Может быть, в балках и водились змеи, только никто никогда их не видел, и каждое лето рыбачки посылали туда своих ребят за ежевикой для варенья. Но еще до прихода немцев жители Рыбачьего снесли в глубину балок все свои припасы, которые теперь были дороже денег: длинные связки вяленых рыбцов и чебаков, кадки с соленой сельдью, разделанных «пластом» и насквозь просоленных огромных судаков. Сложили все это в пещерах, где брали глину, пещеры завалили вырубленными кустами ежевики и строго приказали детям: в балки не ходить, пусть зарастают стежки-дорожки.
…Уже было совсем темно, когда Лиза добралась до Рыбачьего. Спустившись по едва заметной тропке в ущелье и перейдя по навесному мостику через ручей, она увидела босого мальчишку в длинной рубашке без пояса, с закатанными выше колен штанами. Мальчишка стоял у мостика и задумчиво глядел на тихо журчащий ручей, но Лиза видела, что он внимательно, из-под согнутой руки, осматривает ее. Лиза поздоровалась, попросила:
Проводи меня к Матрене Филипповне. Это моя тетя.
Если она твоя тетя, ты и сама должна знать, где она живет, — недружелюбно ответил мальчишка.
Но здесь темно, — сказала Лиза. — Да и была я в вашем поселке всего один раз. Ну проводи. Трудно тебе, что ли?
Мальчишка с минуту поколебался, потом тихонько свистнул. Словно из-под земли вырос еще один мальчишка и подошел к ним.
Стой, Гавря, — приказал первый мальчишка.

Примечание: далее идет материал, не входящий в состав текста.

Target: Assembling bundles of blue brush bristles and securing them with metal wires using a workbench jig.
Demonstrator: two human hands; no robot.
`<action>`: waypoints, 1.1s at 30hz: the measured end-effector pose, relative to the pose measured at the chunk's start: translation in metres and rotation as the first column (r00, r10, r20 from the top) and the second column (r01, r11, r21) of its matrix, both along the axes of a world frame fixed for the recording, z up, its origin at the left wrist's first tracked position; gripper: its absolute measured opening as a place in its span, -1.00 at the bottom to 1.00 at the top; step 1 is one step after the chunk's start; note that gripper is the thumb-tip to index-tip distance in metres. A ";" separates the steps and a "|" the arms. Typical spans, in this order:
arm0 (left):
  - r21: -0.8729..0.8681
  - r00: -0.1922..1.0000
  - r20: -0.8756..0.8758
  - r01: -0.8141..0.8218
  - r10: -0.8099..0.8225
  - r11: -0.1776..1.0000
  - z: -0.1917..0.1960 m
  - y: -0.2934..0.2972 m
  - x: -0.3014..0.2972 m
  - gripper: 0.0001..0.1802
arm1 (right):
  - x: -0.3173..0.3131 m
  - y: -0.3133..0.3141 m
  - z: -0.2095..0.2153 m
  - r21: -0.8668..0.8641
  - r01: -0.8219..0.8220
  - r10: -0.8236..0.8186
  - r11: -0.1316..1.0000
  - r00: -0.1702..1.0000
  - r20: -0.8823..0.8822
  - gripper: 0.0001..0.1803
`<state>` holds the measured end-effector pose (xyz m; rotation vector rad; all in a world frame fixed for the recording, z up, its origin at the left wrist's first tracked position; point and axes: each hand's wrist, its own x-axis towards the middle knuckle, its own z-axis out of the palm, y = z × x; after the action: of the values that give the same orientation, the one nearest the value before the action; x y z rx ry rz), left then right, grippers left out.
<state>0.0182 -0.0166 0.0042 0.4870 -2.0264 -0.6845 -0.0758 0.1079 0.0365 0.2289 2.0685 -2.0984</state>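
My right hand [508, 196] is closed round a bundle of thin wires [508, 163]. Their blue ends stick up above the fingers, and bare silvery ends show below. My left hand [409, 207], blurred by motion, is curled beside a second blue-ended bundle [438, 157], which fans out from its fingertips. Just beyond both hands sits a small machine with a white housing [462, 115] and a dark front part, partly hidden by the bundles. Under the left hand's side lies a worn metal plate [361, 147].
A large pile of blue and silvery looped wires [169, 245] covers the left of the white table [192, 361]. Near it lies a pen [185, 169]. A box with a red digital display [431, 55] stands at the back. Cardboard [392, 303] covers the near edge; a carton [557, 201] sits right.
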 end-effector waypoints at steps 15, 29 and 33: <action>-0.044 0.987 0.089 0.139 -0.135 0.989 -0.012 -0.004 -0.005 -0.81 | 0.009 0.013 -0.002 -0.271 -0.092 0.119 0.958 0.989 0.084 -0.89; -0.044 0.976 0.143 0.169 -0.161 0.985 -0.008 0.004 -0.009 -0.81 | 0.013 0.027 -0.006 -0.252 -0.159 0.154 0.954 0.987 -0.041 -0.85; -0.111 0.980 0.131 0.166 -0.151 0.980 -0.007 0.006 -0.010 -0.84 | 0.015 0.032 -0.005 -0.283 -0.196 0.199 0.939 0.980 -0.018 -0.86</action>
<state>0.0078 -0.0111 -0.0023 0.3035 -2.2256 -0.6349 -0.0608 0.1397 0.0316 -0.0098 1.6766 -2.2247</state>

Гавря подошел к мостику, облокотился о перильца и точно так же задумчиво начал глядеть на ручей. Лиза улыбнулась, подумала: «Охранение». Мальчишка позвал:
Идем!
В Рыбачьем действительно жила какая-то дальняя Лизина родственница Матрена Филипповна, и однажды девушка приходила к ней в гости. Лиза смутно помнила, что хатенка родственницы стоит где-то вправо от мостика, у начала глубокой балки. Провожатый же повел ее влево, к морю.
Кажется, не туда, — проговорила Лиза.
Идем, — сказал мальчишка. — Там разберемся.
Он привел ее к низенькому летнему сарайчику, где рыбаки обычно разделывают рыбу. Стукнув несколько раз в окошко, сквозь ставни которого пробивалась бледная полоска света, мальчишка подошел к двери и стал ожидать. Через минуту дверь приоткрылась, и кто-то басом спросил:
Ты, Степан?
Степан потянул Лизу за руку, ответил:
Вот тут… какая-то… пришла. Матрену Филипповну спрашивает. Подозрительная какая-то. Говорит — тетка, а не знает, где та тетка живет.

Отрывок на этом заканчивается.